Toward the end of her TEDx Talk, meditation expert Tristan Gribbin has her audience scream into towels. Everyone looks impressively content and peaceful afterward.

Increase strength: A study at Iowa State University found that quick, loud, guttural yells boosted strength. When participants in the study made these sharp exhalations (called kiaping in martial arts, which may not technically be screaming), their handgrip strength increased 7% compared to those who didn’t make any sound.

The study author speculates that the expulsion of air, as often witnessed during tennis serves or prior to a blow in combat sports, might stabilize the core and allow force to travel more quickly through the limbs. The fact that these sounds can be involuntary could support that. Try it next time you’re struggling to open a pickle jar or bang out one last rep when weightlifting.

Boost performance: The Haka is traditionally performed by New Zealand rugby teams before a big match. It’s a ceremonial Maori war dance that features impressive group chanting and screaming.

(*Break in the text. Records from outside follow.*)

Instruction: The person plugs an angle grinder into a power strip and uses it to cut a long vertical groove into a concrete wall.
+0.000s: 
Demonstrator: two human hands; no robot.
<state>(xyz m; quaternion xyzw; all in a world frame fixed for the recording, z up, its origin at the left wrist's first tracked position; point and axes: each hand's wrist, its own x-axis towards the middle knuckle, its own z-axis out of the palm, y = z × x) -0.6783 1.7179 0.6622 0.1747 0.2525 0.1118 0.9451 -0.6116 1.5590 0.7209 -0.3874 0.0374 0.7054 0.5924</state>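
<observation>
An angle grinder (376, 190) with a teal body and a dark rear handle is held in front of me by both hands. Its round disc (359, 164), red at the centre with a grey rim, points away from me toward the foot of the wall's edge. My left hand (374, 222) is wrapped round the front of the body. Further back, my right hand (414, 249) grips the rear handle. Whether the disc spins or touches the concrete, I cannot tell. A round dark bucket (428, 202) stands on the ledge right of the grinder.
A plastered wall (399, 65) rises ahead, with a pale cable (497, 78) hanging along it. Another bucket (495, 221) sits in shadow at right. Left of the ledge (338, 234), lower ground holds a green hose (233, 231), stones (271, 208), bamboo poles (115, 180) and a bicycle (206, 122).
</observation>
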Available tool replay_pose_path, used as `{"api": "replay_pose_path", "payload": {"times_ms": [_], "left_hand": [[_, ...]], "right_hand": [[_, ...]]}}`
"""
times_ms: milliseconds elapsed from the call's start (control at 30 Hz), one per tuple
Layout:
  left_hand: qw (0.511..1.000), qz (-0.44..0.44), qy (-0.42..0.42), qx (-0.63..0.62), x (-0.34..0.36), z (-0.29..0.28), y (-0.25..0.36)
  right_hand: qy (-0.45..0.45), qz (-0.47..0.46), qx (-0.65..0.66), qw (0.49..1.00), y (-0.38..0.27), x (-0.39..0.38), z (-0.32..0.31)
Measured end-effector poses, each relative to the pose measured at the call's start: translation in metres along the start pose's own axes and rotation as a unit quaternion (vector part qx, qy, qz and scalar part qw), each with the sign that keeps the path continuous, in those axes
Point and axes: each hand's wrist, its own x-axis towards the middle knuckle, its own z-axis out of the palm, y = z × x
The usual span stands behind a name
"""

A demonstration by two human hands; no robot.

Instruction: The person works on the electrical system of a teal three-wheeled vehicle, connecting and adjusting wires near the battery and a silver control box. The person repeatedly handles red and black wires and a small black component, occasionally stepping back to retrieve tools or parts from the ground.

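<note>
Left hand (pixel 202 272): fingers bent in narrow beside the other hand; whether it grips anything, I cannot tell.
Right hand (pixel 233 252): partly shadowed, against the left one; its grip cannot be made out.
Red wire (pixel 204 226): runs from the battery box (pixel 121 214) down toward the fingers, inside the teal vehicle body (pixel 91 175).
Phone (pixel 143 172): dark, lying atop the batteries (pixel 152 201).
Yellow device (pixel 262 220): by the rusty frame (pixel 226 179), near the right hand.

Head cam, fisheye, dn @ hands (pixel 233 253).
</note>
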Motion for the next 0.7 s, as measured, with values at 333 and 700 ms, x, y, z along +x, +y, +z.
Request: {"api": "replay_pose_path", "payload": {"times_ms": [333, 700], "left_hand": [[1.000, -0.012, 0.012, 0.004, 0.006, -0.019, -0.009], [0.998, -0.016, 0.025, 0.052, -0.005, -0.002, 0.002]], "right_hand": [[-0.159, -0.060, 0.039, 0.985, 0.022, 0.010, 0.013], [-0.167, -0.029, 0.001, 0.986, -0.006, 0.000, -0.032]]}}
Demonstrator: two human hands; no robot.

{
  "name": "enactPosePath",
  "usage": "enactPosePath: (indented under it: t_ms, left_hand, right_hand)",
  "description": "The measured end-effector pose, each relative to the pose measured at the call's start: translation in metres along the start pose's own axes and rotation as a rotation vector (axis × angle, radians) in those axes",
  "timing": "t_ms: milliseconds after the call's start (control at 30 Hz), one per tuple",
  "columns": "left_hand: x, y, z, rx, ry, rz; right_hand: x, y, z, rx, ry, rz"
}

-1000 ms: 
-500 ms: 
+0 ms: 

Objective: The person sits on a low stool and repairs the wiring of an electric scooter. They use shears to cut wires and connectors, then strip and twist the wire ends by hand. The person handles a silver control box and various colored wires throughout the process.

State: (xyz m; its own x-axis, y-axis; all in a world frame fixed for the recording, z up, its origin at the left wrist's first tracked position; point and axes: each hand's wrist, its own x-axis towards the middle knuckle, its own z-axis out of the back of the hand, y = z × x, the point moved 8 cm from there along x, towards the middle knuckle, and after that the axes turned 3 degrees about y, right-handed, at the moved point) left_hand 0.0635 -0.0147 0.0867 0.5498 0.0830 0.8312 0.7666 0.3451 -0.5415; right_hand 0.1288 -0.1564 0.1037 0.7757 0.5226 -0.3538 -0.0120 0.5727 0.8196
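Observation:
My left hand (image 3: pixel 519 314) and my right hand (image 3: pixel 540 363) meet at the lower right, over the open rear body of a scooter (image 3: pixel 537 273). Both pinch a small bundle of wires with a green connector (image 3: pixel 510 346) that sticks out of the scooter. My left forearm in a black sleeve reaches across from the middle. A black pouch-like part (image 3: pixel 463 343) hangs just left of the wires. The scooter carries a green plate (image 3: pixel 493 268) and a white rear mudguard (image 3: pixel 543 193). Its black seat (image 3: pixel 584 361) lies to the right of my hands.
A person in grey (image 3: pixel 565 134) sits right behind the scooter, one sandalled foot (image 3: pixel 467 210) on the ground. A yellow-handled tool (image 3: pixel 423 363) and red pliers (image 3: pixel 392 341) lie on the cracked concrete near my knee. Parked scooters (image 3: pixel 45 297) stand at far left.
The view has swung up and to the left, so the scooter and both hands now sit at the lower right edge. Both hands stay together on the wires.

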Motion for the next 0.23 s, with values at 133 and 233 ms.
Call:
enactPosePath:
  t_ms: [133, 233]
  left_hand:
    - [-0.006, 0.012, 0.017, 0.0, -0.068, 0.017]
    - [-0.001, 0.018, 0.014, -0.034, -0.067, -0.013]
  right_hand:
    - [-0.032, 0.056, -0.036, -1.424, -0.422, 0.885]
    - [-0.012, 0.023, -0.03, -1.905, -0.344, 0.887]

It’s another example of teams using synchronization to psyche themselves up and intimidate opponents, says Poeppel. If something similar could work for you and your team, it can’t hurt to try.

Improve your car or house alarm: Fear screams have an auditory property called roughness. It refers to how fast the sound changes in loudness or amplitude. Screams with the highest roughness are the most terrifying and get the most attention in the amygdala, the part of the brain that governs our fear response, explains Poeppel. Engineers are now trying to determine how security alarms or emergency sirens can be tweaked to contain more roughness and, thus, get quicker reactions from us.

“I’m most excited about trying to find other acoustic triggers, like roughness, in screams,” says Poeppel. “Imagine if there were a list of attributes such that if you hear one it drills down into your brain and immediately produces a specific behavior. So little is still known about screaming even though it is fundamental to who we are as humans.”